The West Continues To Ignore Slavery

by Michelle Faud
Morning Star

Zimbabwe auctioned 900,000 carats of rough diamonds on Wednesday from a diamond field where human rights groups say that soldiers killed 200 people, raped women and enslaved children.

It was the first public sale of gems from the notorious Marange field in eastern Zimbabwe since international regulators imposed a ban in November under rules designed to screen out conflict gems.

The sale happened to coincide with the “blood diamonds” phase of the war crimes trial of Charles Taylor, the former Liberian president. Taylor’s case and the Zimbabwe sale are unrelated, but both point to the successes and difficulties facing the campaign to regulate the trade in diamonds that has helped finance wars in Liberia, Sierra Leone, Angola, Congo and now Ivory Coast.

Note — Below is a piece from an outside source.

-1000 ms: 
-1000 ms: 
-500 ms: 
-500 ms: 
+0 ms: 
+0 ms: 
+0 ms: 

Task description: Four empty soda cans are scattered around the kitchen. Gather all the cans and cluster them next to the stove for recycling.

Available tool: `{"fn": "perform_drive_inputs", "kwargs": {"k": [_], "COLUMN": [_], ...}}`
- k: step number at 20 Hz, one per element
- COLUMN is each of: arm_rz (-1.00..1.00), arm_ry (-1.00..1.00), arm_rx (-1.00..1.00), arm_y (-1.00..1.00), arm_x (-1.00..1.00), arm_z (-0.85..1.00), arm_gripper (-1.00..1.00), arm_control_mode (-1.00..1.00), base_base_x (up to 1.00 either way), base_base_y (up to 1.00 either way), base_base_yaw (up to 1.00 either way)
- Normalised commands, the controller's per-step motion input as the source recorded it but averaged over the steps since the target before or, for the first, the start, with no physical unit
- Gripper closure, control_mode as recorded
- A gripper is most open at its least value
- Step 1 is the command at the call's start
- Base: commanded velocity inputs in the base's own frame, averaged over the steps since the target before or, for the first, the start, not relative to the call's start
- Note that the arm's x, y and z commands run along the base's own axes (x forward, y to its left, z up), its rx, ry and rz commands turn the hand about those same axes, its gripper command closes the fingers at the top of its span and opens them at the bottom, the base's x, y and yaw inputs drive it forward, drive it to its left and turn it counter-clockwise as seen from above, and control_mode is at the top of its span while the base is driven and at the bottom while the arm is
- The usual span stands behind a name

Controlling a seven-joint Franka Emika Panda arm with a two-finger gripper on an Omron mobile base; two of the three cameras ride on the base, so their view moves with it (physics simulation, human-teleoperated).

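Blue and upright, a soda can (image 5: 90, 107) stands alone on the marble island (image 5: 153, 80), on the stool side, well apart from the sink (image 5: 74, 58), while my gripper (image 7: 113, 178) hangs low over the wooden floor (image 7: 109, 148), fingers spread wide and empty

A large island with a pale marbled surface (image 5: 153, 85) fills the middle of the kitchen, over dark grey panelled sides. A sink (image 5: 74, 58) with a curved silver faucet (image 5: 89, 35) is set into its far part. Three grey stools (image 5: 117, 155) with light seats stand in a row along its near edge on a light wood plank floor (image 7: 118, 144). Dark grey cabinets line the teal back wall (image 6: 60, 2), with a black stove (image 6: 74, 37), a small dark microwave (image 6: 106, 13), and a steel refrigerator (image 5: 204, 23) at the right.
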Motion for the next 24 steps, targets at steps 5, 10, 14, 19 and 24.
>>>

The auction in Harare, the capital of Zimbabwe, went ahead after the gems were certified as conflict-free by Abbey Chikane, a monitor for the Kimberley Process that oversees trade in the diamonds. Chikane claimed that soldiers were gone from two fenced-off commercial mines producing the diamonds, and that the mines were operating according to “minimum international standards.”

The arrangement so angered American gem trader Martin Rapaport that in February he quit as president of the World Diamond Council. “The tragedy of Zimbabwe is that the Kimberley Process has started legitimising, legalising, kosherising blood diamonds,” he said.

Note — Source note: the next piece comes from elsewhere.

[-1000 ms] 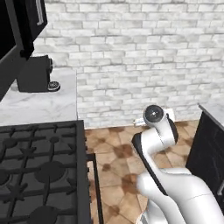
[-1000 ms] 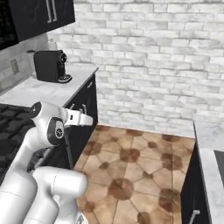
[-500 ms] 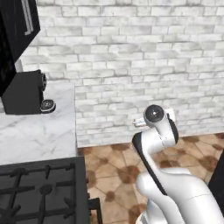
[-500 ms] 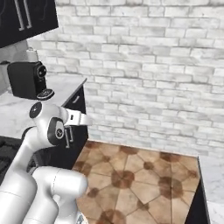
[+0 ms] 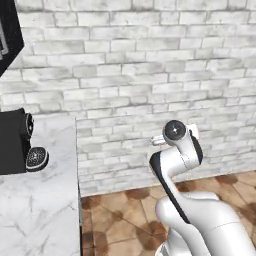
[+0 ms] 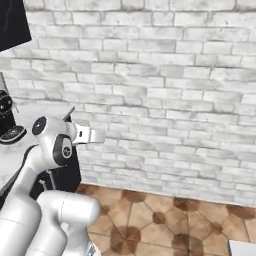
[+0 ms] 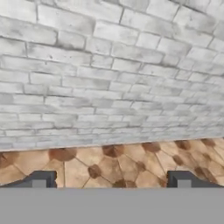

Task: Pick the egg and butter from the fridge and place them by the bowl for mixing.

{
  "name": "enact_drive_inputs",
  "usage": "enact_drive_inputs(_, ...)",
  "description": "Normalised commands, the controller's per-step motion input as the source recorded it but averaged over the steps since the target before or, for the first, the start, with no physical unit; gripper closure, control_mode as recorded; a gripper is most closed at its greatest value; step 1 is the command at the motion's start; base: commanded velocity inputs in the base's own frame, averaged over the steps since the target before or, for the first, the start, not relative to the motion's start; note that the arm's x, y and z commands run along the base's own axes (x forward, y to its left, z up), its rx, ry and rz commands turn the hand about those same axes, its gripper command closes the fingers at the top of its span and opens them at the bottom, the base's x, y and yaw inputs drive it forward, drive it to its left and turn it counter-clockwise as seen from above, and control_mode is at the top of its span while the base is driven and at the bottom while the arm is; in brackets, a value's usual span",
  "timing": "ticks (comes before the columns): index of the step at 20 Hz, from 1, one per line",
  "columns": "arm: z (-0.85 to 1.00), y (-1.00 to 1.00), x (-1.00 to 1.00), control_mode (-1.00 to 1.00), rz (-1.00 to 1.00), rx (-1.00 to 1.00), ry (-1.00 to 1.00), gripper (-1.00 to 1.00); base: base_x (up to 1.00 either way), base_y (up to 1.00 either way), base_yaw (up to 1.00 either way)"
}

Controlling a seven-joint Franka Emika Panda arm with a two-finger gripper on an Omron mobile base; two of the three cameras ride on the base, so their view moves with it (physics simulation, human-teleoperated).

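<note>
Both dark finger tips (image 7: 40, 180) stood spread wide apart at the bottom of the hand view, with nothing between them; the gripper (image 7: 111, 181) held nothing. Beyond the tips lay a floor of brown and tan patterned tiles (image 7: 109, 164), and past that rose a whitewashed grey-white brick wall (image 7: 109, 78), which the hand faced squarely.

Back from the fingers, the white arm with dark joints (image 5: 177, 150) was folded up, its hand pointing toward that wall. Off to the arm's left stood a white marble counter (image 5: 35, 205), and on it a black boxy coffee machine (image 5: 14, 142) with a round perforated drip tray (image 5: 36, 157) at its base. Above the machine hung a dark cabinet edge (image 5: 7, 35). Below the counter's end was a dark cabinet front (image 6: 65, 175).

No brand, label or writing could be read on the machine or anywhere else. None of the egg, butter, fridge or bowl could be placed relative to the fingers from these views.
</note>
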Motion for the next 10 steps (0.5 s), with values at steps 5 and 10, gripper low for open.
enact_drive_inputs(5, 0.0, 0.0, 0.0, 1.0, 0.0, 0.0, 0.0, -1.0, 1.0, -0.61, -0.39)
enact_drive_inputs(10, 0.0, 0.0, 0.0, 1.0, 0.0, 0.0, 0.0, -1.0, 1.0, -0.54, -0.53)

The Kimberley Process was set up in 2002. Its members are 75 diamond-producing and diamond-trading countries, along with industry agencies and civic and human rights bodies such as London-based Global Witness.

Stephane Chardon, chairman of the Kimberley monitoring group, said that the Kimberley rules apply only to blood diamonds mined and sold by rebel movements or their allies to finance armed conflicts aimed at toppling legitimate governments. It has no provision for punishing governments.

The Marange field was discovered in 2006 and is believed to be the biggest found in the world since the 19th century. It triggered a chaotic diamond rush until police and then the army moved in.

But Human Rights Watch says that the Zimbabwe government still has not kept its word to withdraw soldiers completely from the Marange fields, and that it found conditions there “quite appalling” as recently as May.

“We found children as young as 11 still working in these mines.” said senior researcher Tiseke Kasambala.

Buyers from Belgium, Russia, India, Israel, Lebanon and the United Arab Emirates flew into Harare on private aircraft to inspect the stones and present bids in sealed envelopes. They refused to speak to reporters.

Zimbabwe’s mines minister, Obert Mpofu, said that the country has 4.5 million Marange diamonds in stock, valued at up to $1.9 billion – one third of the national debt.